Internet access here is ridiculously limited if you've forgotten to bring your own laptop, so a short reflection from the Tory Conference for the moment. Liam Fox, William Hague and Jeremy Hunt have been this morning's keynote speakers, and each has managed to demonstrate the facility of gaining ready applause by recycling some old tabloid fears or pushing the Tory crowd pleasing buttons. Thus, Liam Fox and William Hague both get decent responses to the "We will always support our brave forces" line, and Liam Fox managed to regurgitate some of the stories about men in uniform being refused service or harassed at shops, to rising anger from the few delegates still awake. I think there may have been one incident of that type a few years ago, but it goes down well here to remind us all that we are the party of "Our Boys" (rendering the conference a bit like a reality tabloid).

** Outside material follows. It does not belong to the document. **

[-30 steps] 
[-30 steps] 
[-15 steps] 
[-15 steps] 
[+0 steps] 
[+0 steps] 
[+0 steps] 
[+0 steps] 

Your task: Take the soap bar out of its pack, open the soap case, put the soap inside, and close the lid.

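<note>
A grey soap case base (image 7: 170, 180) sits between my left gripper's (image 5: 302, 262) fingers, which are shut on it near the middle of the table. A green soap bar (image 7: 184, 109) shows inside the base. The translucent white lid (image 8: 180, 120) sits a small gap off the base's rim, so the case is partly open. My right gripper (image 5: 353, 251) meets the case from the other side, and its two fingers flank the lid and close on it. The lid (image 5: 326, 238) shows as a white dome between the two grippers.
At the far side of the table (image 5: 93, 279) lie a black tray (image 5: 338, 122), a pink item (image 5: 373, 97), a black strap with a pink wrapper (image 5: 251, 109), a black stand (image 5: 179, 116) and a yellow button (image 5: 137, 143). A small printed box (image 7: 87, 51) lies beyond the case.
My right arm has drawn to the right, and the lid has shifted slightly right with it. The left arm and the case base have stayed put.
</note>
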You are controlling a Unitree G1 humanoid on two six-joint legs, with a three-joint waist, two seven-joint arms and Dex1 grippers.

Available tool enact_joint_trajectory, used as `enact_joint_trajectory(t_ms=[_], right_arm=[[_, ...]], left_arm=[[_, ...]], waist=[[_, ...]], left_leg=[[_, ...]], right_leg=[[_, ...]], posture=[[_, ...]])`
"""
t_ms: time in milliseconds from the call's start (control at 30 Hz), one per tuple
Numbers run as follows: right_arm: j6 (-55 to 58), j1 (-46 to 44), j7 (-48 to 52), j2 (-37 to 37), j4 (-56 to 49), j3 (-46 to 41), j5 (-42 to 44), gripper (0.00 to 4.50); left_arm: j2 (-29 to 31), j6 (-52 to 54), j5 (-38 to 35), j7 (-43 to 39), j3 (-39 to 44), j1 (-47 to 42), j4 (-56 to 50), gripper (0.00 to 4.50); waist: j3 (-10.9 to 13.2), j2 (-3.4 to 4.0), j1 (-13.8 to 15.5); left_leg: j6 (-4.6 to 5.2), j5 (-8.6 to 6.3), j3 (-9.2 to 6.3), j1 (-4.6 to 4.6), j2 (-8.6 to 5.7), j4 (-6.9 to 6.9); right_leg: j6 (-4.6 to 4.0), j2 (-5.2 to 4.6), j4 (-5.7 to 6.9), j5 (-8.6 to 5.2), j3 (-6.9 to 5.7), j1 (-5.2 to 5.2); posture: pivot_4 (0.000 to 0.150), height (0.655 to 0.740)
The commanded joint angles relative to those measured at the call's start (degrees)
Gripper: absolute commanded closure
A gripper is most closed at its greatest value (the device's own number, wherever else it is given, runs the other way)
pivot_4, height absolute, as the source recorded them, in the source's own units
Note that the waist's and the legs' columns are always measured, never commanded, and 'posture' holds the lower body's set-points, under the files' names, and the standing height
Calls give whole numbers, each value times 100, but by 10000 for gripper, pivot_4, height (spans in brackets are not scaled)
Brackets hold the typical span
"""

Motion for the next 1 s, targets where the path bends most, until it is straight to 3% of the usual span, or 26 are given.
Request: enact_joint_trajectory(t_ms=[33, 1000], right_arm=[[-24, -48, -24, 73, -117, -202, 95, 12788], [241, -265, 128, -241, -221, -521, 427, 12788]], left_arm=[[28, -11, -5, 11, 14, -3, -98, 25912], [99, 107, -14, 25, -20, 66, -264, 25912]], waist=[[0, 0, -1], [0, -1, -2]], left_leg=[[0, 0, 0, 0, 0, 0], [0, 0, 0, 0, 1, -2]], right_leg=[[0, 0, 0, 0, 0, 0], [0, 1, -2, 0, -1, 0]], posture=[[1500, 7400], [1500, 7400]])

William Hague draws the prize for emptiest gesture receiving most applause yet. He announced a 'sovereignty clause' in any piece of EU legislation to pass through parliament henceforth. An utterly meaningless clause, since the the sovereignty of parliament stands as one of the few genuinely unquestioned aspects of our famously uncodified constitution. But it drew massive applause because (a) it involved an attack on Tory hate institution, the EU, and (b) he used the words "our ancient parliament" which always goes down well with this patriotic, history loving audience. Mind you, if they think parliament's current liberties and rights are ancient they may need a crash course from new History Tsar Simon Schama.
Culture Secretary Jeremy Hunt employed the speech tactic beloved of David Cameron, by standing centre stage with no notes. Clearly his first bid for the leadership succession. He also drew applause by praising competitive sports. The ageing and rather somnolent audience clearly likes the idea of other, younger people competing hard. Hunt threw in a few button pushing phrases that seemed to suggest failure in competition really led to success, and then produced a tabloid-esque story about a primary school cancelling sports day because they were afraid children would fall down. Cue collective horror from outraged audience, whose most active role this morning was to squeeze into the seats.
We may have a new, fresh-faced coalition government, but tory delegates have merely emerged from a long state of suspended animation to carry on where they left off in the 90s.